7 minutes de lecture 16 févr. 2021

            Un système de messagerie vocale sur fond de ciel bleu

Comment un cadre robuste de dénonciation peut-il contribuer à la création de valeur à long terme?

Par Andrew Gordon

Leader mondial d’EY, Services de juricomptabilité et de soutien à l’intégrité

Leader mondial en juricomptabilité, concentrant ses efforts sur l’aide aux entreprises pour qu’elles renforcent leur stratégie d’intégrité de façon à mieux prévoir les risques et à les atténuer.
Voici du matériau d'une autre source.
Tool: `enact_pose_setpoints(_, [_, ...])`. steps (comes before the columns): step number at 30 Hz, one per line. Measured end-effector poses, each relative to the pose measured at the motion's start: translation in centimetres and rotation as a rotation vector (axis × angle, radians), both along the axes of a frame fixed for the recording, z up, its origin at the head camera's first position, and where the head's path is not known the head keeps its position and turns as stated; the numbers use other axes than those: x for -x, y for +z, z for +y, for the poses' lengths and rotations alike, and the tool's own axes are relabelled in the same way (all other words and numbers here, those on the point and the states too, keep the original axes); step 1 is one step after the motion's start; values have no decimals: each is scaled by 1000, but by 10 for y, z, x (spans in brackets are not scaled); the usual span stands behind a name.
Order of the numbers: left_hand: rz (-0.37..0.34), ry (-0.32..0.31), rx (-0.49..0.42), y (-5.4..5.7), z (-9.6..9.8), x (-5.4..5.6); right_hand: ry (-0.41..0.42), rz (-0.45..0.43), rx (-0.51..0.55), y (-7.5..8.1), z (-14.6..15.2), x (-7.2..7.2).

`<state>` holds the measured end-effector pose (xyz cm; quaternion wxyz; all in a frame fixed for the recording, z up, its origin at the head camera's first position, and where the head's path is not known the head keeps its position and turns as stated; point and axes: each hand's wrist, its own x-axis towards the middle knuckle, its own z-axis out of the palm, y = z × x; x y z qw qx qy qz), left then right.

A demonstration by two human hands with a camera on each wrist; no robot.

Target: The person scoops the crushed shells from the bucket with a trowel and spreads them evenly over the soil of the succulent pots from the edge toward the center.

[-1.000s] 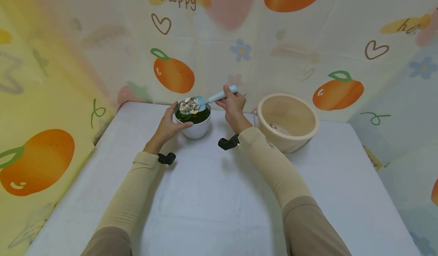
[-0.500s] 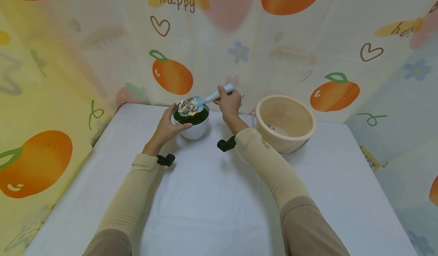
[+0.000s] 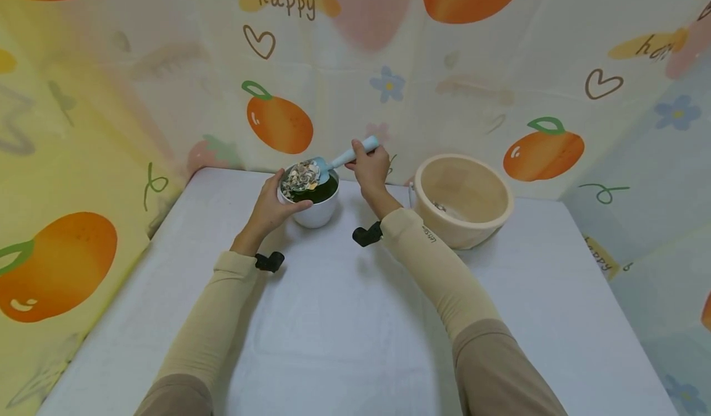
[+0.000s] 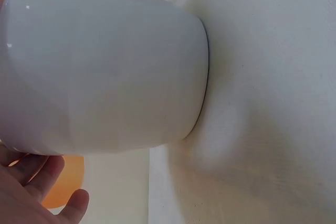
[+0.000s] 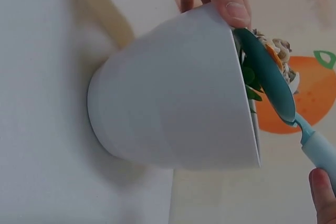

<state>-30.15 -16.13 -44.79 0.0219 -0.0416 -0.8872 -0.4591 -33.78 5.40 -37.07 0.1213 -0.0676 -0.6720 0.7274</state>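
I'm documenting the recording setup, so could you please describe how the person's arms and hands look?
The left hand and right hand are bare, without gloves. Each forearm wears a fitted cream sleeve, with a grey-brown sleeve higher up. Small dark lettering marks the right cream one. A small black device shows at each wrist.

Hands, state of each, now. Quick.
Left hand: holding the pot near its rim.
Right hand: holding the scoop by its handle.
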Motion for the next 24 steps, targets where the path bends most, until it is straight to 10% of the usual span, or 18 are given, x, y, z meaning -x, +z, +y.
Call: enact_pose_setpoints(24, [34, 20, 95, 1, 3, -6, 68, 4, 44, -2, -14, 0])
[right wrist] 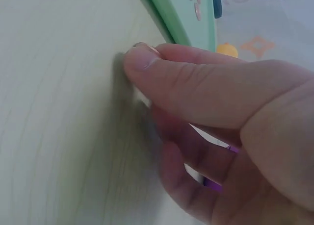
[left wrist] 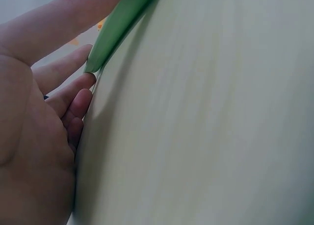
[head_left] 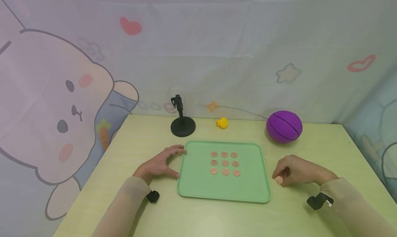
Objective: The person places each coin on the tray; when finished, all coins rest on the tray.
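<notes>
A light green tray (head_left: pixel 195 185) lies on the table, bearing several copper coins (head_left: pixel 225 163) in neat rows. At the tray's left edge is my left hand (head_left: pixel 159 163), its thumb and fingers spread apart with the fingertips right at the rim. In the left wrist view, fingertips (left wrist: pixel 88 78) meet the green edge of the tray. To the right of the tray, my right hand (head_left: pixel 297 171) pinches one copper coin (head_left: pixel 278 179) between thumb and fingers, low over the table. The right wrist view shows the thumb (right wrist: pixel 142 63) hiding most of that coin.
A black stand (head_left: pixel 183 126) with a round base stands behind the tray. Right of it are a small yellow toy (head_left: pixel 222 123) and a purple ball (head_left: pixel 284 126), near the table's back edge. A printed cloth (head_left: pixel 201 58) hangs behind the table.
</notes>
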Available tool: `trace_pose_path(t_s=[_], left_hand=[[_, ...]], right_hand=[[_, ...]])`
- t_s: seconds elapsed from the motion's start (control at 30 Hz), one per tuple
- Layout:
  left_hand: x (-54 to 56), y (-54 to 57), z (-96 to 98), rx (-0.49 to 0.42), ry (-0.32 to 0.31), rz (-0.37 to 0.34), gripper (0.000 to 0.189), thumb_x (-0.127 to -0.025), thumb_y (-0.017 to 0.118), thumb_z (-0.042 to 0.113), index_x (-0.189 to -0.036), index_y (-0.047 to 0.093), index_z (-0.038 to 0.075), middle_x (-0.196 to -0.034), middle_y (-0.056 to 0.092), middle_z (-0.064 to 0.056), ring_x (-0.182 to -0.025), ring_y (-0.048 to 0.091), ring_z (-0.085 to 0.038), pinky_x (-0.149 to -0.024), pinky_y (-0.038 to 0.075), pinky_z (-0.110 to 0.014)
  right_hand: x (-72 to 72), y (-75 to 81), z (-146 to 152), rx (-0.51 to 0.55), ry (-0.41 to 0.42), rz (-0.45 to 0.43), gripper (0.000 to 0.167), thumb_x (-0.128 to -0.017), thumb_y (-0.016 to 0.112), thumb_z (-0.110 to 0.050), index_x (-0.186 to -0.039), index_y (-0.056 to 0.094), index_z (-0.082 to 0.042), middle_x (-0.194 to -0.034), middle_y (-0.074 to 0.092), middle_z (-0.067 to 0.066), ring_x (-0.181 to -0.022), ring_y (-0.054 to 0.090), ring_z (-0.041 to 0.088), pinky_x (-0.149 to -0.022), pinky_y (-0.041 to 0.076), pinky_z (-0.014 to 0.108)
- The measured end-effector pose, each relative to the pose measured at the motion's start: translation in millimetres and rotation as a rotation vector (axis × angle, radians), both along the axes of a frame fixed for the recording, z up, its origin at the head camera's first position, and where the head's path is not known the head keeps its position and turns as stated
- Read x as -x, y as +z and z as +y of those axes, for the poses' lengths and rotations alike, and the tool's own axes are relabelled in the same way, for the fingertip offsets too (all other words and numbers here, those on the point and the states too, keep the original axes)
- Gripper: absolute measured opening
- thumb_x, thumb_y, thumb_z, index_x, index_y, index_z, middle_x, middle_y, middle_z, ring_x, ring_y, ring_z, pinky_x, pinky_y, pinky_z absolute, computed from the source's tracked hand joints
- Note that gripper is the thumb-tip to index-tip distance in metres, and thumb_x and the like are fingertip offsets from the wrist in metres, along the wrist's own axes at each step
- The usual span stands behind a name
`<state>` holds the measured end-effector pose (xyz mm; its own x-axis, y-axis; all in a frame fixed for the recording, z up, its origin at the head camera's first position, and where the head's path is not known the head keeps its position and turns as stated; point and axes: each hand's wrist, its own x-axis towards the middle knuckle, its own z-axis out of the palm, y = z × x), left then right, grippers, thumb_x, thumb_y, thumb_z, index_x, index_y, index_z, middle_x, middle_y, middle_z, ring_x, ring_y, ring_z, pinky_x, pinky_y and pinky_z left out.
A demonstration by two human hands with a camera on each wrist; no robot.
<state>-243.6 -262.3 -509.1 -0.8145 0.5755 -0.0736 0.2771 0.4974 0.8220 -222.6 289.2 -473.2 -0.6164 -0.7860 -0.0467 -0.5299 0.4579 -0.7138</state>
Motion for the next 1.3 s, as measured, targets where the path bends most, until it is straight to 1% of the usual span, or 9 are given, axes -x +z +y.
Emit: trace_pose_path(t_s=[0.1, 0.27, 0.47, 0.6, 0.73, 1.13, 1.17, 1.23, 1.3], left_hand=[[-0.3, 0.6, 0.1, -0.007, 0.004, -0.013, 0.086, -0.071, 0.098, 0.02, -0.148, 0.058, 0.021, -0.17, 0.03, -0.004, -0.157, 0.016, -0.035, -0.123, 0.012, -0.065], [0.3, 0.0, 0.0, -0.017, 0.007, -0.025, 0.087, -0.071, 0.098, 0.019, -0.147, 0.058, 0.02, -0.17, 0.029, -0.005, -0.158, 0.016, -0.035, -0.123, 0.012, -0.065], [0.2, 1.5, -0.2, -0.01, 0.006, -0.021, 0.086, -0.071, 0.098, 0.02, -0.147, 0.058, 0.02, -0.17, 0.029, -0.005, -0.157, 0.016, -0.035, -0.123, 0.012, -0.065], [0.7, 1.3, -0.3, -0.015, 0.011, -0.029, 0.086, -0.071, 0.098, 0.02, -0.147, 0.058, 0.02, -0.17, 0.029, -0.004, -0.157, 0.016, -0.035, -0.123, 0.012, -0.065], [0.2, 0.9, -0.2, -0.009, 0.011, -0.028, 0.086, -0.071, 0.098, 0.02, -0.148, 0.058, 0.021, -0.17, 0.029, -0.004, -0.158, 0.016, -0.034, -0.123, 0.012, -0.065], [0.5, 1.0, -1.3, -0.004, 0.011, -0.028, 0.087, -0.071, 0.098, 0.022, -0.148, 0.058, 0.022, -0.17, 0.029, -0.003, -0.157, 0.016, -0.034, -0.123, 0.013, -0.064], [0.5, 0.8, -1.4, -0.005, 0.012, -0.03, 0.087, -0.071, 0.098, 0.022, -0.148, 0.058, 0.022, -0.17, 0.029, -0.003, -0.157, 0.016, -0.034, -0.123, 0.014, -0.064], [0.6, 0.6, -1.4, -0.006, 0.01, -0.034, 0.087, -0.071, 0.099, 0.022, -0.148, 0.058, 0.022, -0.17, 0.028, -0.003, -0.157, 0.016, -0.034, -0.123, 0.014, -0.064], [0.7, 0.3, -1.6, -0.006, 0.008, -0.034, 0.087, -0.071, 0.099, 0.022, -0.148, 0.058, 0.022, -0.17, 0.029, -0.003, -0.157, 0.017, -0.034, -0.123, 0.014, -0.064]], right_hand=[[1.2, -2.1, 2, -0.017, -0.001, 0.064, 0.02, -0.085, 0.086, -0.008, -0.103, 0.083, -0.015, -0.095, 0.072, -0.007, -0.08, 0.064, 0.006, -0.07, 0.056, 0.026], [2.0, -1.8, 1, -0.03, -0.055, 0.113, 0.023, -0.085, 0.086, -0.009, -0.105, 0.082, -0.017, -0.095, 0.07, -0.009, -0.081, 0.062, 0.004, -0.07, 0.055, 0.026], [4.7, -0.8, -12, 0.016, -0.092, 0.235, 0.027, -0.085, 0.084, -0.004, -0.107, 0.082, -0.02, -0.092, 0.068, -0.014, -0.08, 0.062, 0.004, -0.072, 0.055, 0.027], [5.9, -1.3, -25, 0.037, -0.117, 0.244, 0.022, -0.089, 0.083, -0.009, -0.108, 0.081, -0.02, -0.095, 0.068, -0.014, -0.082, 0.062, 0.005, -0.074, 0.054, 0.029], [6.5, -4.1, -42, 0.043, -0.116, 0.241, 0.018, -0.091, 0.083, -0.014, -0.108, 0.081, -0.021, -0.097, 0.068, -0.014, -0.084, 0.062, 0.007, -0.074, 0.054, 0.029], [-0.8, -5.7, -112, 0.063, -0.092, 0.26, 0.018, -0.09, 0.083, -0.014, -0.107, 0.081, -0.019, -0.096, 0.07, -0.013, -0.084, 0.064, 0.011, -0.078, 0.055, 0.032], [-1.5, -6.4, -118, 0.064, -0.09, 0.265, 0.017, -0.09, 0.083, -0.014, -0.106, 0.081, -0.019, -0.096, 0.07, -0.013, -0.084, 0.064, 0.01, -0.08, 0.055, 0.033], [-2.5, -7.1, -130, 0.08, -0.074, 0.27, 0.014, -0.091, 0.083, -0.013, -0.103, 0.08, -0.019, -0.094, 0.071, -0.013, -0.082, 0.065, 0.009, -0.092, 0.056, 0.036], [-3.7, -6.6, -140, 0.09, -0.059, 0.28, 0.011, -0.091, 0.082, -0.012, -0.099, 0.079, -0.02, -0.09, 0.07, -0.012, -0.08, 0.064, 0.008, -0.092, 0.056, 0.036]])
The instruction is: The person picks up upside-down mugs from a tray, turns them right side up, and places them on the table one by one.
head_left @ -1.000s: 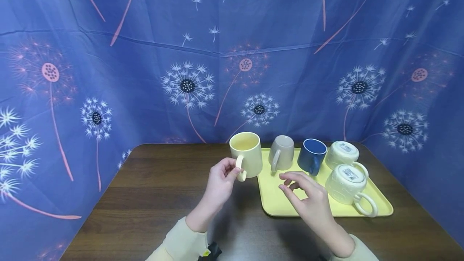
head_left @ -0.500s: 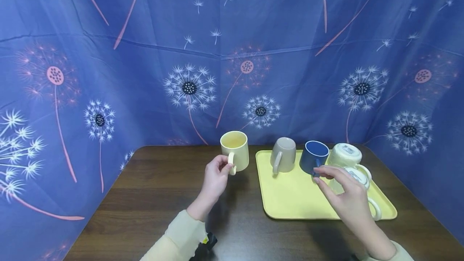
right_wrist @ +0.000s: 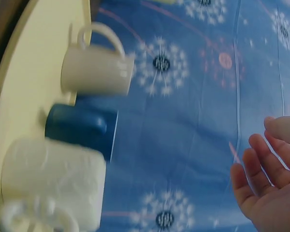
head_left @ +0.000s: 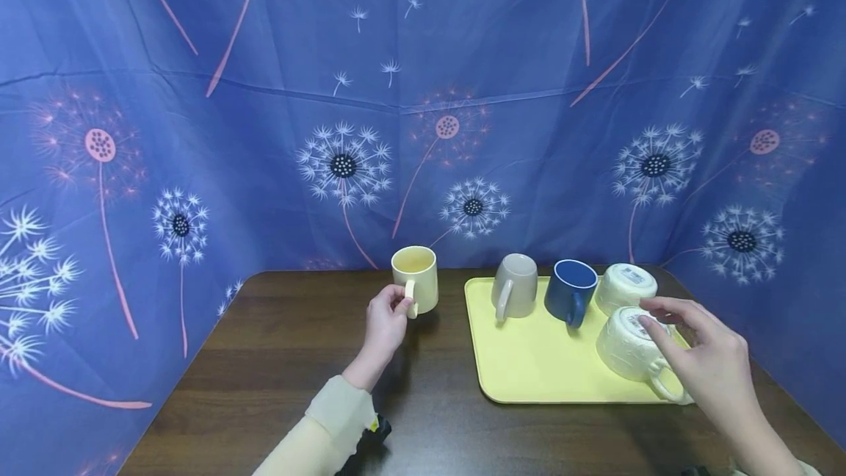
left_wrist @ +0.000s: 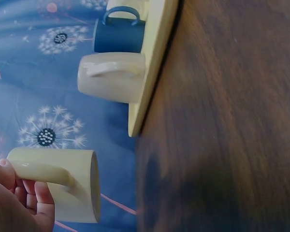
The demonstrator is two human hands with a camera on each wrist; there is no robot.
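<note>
My left hand [head_left: 386,325] pinches the handle of a pale yellow mug [head_left: 428,291], upright left of the tray. In the left wrist view the mug [left_wrist: 75,198] hangs clear of the table. My right hand [head_left: 710,358], fingers loosely bent and holding nothing, is over the tray's right end, overlapping an upside-down white embossed mug [head_left: 615,347] in the head view. In the right wrist view this hand [right_wrist: 270,179] is apart from the mugs. A second upside-down white mug [head_left: 611,298], an upright blue mug [head_left: 560,301] and an upside-down grey mug [head_left: 523,286] stand along the tray's back.
The yellow tray [head_left: 522,380] lies on the right half of a dark wooden table [head_left: 264,358]. Behind and beside the table hangs a blue dandelion-print cloth [head_left: 284,131]. A small black object [head_left: 377,432] shows by the left sleeve.
My left hand has carried the yellow mug leftward, away from the tray. My right hand has moved right, from the tray's front middle past the blue mug to the white mugs.
</note>
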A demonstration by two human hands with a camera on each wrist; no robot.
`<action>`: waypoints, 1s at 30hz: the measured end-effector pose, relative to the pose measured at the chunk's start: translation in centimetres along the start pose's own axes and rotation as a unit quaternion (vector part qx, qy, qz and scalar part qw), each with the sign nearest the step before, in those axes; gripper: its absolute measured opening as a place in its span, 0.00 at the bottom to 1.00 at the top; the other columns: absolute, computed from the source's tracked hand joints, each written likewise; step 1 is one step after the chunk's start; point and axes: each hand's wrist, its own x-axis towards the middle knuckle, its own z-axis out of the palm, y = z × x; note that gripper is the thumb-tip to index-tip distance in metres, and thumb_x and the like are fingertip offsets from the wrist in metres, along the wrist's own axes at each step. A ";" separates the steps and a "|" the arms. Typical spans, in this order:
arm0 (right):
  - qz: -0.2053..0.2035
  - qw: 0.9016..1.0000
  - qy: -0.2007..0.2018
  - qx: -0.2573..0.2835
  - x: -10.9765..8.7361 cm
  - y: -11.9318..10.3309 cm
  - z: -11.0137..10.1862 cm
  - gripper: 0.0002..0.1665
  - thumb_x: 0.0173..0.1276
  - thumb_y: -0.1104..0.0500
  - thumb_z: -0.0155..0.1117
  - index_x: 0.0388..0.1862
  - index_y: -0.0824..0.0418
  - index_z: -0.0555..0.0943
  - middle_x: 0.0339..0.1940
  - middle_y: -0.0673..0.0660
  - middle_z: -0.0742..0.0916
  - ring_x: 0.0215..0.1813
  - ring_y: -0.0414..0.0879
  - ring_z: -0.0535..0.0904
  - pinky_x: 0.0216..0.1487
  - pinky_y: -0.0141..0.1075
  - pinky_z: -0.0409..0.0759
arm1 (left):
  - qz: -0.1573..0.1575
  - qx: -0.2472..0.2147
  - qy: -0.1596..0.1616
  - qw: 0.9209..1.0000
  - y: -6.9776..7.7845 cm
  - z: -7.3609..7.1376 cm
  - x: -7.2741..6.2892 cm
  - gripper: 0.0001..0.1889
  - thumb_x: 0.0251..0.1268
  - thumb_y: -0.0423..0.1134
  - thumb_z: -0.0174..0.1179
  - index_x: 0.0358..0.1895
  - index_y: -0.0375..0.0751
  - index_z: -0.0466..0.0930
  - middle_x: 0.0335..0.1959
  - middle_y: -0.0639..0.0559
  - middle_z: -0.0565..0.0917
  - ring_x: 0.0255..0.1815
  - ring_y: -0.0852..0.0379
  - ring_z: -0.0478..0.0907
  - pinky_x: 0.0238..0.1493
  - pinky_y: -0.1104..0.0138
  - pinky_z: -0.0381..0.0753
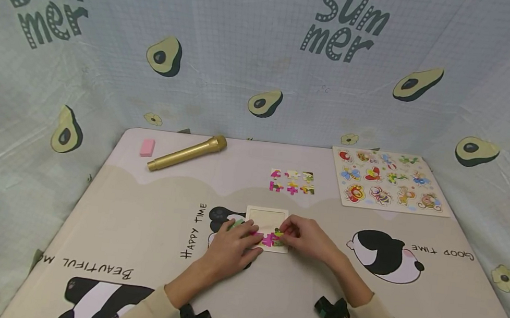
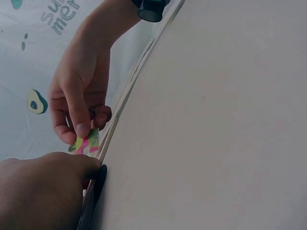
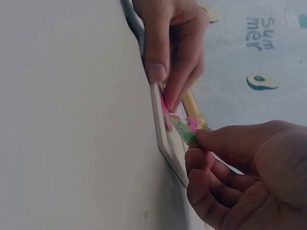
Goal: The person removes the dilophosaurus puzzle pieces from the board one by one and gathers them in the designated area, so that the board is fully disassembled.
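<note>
In the head view a small pale puzzle tray lies on the table, its upper part bare. Pink puzzle pieces fill part of its near edge. My left hand rests over the tray's left side, fingers extended, with fingertips at the pink pieces. From the right, my right hand pinches a green and pink puzzle piece between thumb and forefinger. The right wrist view shows this piece tilted over the tray's edge, near the left fingertips. The left hand's thumb lies along the tray rim there.
Several loose puzzle pieces lie in rows beyond the tray. A board with insect pictures sits at the back right. At the back left are a gold microphone-shaped stick and a pink block.
</note>
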 end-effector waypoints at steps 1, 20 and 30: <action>0.004 1.000 0.004 -0.001 0.1 0.0 -0.1 0.07 0.67 0.61 0.68 0.41 0.60 0.81 0.32 0.50 0.83 0.34 0.40 0.77 0.35 0.27 0.79 | 0.000 0.000 0.000 1.000 0.0 0.0 0.0 0.15 0.65 0.50 0.66 0.51 0.50 0.88 0.54 0.51 0.86 0.64 0.52 0.80 0.65 0.43 0.75; 0.073 0.992 0.103 0.023 1.9 1.9 -3.1 0.13 0.69 0.58 0.67 0.48 0.64 0.81 0.35 0.58 0.86 0.31 0.44 0.82 0.34 0.30 0.82 | -0.004 -0.006 -0.006 1.000 0.1 0.0 0.0 0.16 0.65 0.50 0.66 0.52 0.50 0.88 0.55 0.52 0.86 0.65 0.52 0.80 0.66 0.43 0.74; 0.103 0.983 0.149 0.036 2.9 3.5 -4.1 0.14 0.72 0.57 0.65 0.48 0.66 0.80 0.35 0.60 0.87 0.31 0.44 0.83 0.33 0.29 0.81 | -0.005 -0.012 -0.002 1.000 0.1 0.0 0.0 0.15 0.65 0.49 0.66 0.51 0.50 0.88 0.54 0.51 0.86 0.65 0.51 0.80 0.66 0.42 0.74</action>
7 minutes de lecture 16 févr. 2021

Les programmes de dénonciation efficaces ne sont pas uniquement justifiés d’un point de vue légal et éthique, ils permettent également aux entreprises de se distinguer nettement de leurs concurrents.

En bref

  • L’importance que joue la dénonciation dans la mise au jour des actes répréhensibles va vraisemblablement s’accroître alors que les organisations relèvent les défis que pose la pandémie de COVID‑19.
  • Il incombe aux entreprises et à leurs dirigeants de créer la bonne « culture de prise de parole » pour permettre aux dénonciateurs de se manifester.
  • Les programmes de dénonciation forment le pilier central du cadre de gouvernance d’une organisation et peuvent contribuer à la création de valeur à long terme.

La maxime picturale japonaise des trois singes de la sagesse (le premier se couvre les yeux, le deuxième, la bouche et le troisième, les oreilles) incarne le principe de « ne rien voir, ne rien entendre, ne rien dire ». Différentes significations sont accolées aux singes et à la maxime, mais celle qui est la plus souvent évoquée se rapporte au fait que les gens ferment les yeux sur les irrégularités. Heureusement, les gens veulent de plus en plus prendre la parole lorsqu’ils voient des actes répréhensibles ou en entendent parler, c’est pourquoi les organisations ne doivent plus seulement souhaiter aider les dénonciateurs, elles doivent passer à l’acte.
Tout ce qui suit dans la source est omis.